Rev. Al Sharpton and Me
BY RICHARD ESPOSITOIn 1988, Al Sharpton was 33 and a fiery civil rights advocate. I was 34, the police bureau chief for the newspaper New York Newsday, and part of a reporting team that had spent months digging into the allegations that “The Rev” had spied on black activists, mobsters and sports figures as an informant for the FBI.

He was portly, wore a track suit, a medallion the size of a hub cap, and a pompadour. He was also a lightning rod for high-profile civil rights cases, leading protests after the death of Michael Griffith, who was beaten and chased into traffic by a white mob in Queens, and becoming a spokesman for Tawana Brawley, the upstate black teen who falsely claimed she’d been gang raped by whites.

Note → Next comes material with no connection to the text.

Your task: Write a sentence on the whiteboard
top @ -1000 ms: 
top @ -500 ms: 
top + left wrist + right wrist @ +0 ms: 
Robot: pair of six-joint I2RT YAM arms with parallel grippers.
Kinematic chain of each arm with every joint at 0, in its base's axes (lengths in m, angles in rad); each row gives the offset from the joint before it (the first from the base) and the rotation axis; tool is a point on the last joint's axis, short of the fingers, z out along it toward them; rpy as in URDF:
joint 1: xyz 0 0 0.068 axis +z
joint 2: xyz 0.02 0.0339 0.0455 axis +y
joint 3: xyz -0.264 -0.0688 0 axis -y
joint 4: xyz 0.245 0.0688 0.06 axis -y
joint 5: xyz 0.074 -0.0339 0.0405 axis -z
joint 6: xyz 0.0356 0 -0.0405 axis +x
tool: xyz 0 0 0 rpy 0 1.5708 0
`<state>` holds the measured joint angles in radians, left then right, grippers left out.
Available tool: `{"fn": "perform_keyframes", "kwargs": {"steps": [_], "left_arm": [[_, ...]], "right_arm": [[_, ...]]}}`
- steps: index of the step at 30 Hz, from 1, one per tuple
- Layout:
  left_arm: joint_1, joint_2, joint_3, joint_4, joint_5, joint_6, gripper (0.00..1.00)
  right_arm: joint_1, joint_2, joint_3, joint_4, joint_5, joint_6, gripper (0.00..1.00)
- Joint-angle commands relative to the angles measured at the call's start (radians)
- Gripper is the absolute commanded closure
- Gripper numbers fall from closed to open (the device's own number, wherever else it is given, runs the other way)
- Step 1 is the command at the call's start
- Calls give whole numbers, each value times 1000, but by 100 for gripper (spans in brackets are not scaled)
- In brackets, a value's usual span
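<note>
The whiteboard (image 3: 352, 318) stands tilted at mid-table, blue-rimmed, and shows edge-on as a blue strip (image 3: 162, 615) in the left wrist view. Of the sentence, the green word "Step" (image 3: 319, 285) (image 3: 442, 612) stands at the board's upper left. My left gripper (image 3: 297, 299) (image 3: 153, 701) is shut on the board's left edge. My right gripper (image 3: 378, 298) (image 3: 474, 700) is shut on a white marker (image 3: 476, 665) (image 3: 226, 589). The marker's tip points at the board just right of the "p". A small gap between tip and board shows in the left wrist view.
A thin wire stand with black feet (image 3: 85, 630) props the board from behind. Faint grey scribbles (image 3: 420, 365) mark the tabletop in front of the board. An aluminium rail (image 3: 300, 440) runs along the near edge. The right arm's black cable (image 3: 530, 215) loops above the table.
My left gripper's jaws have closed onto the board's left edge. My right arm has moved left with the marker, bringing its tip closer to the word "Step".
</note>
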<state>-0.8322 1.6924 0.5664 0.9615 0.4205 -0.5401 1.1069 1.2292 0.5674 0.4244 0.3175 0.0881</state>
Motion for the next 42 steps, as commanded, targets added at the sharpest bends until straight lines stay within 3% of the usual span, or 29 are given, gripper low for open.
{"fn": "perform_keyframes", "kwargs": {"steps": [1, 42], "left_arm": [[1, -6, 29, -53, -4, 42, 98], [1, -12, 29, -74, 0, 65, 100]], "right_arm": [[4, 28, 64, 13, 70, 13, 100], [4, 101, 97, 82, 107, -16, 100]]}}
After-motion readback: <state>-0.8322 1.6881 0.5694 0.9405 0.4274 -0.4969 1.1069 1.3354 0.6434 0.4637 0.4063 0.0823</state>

Today Al Sharpton is the host of one of MSNBC’s more popular shows and I am the senior executive producer for investigations at NBC News. We pass each other in the halls, and I’ve appeared on his broadcast, where he introduced me as “my colleague, Richard Esposito.”
On the eve of Sharpton’s National Action Network Convention in Manhattan, “The Smoking Gun” website has posted a report, with fresh documents, that reprises the reporting we did so many years ago.
Our reporting was nominated for a Pulitzer, and the long-ago letter from the Pulitzer committee sits somewhere in the files of Bob Drury, the one-time sports writer (and now non-fiction book author) who was the lead reporter on the team. It was Drury’s earlier reporting on flamboyant boxing promoter Don King, who he placed at a meeting with Colombo family mobster Michael Franzese, FBI undercover agent Victor Quintanilla, and Al Sharpton, that became the impetus for the Newsday probe.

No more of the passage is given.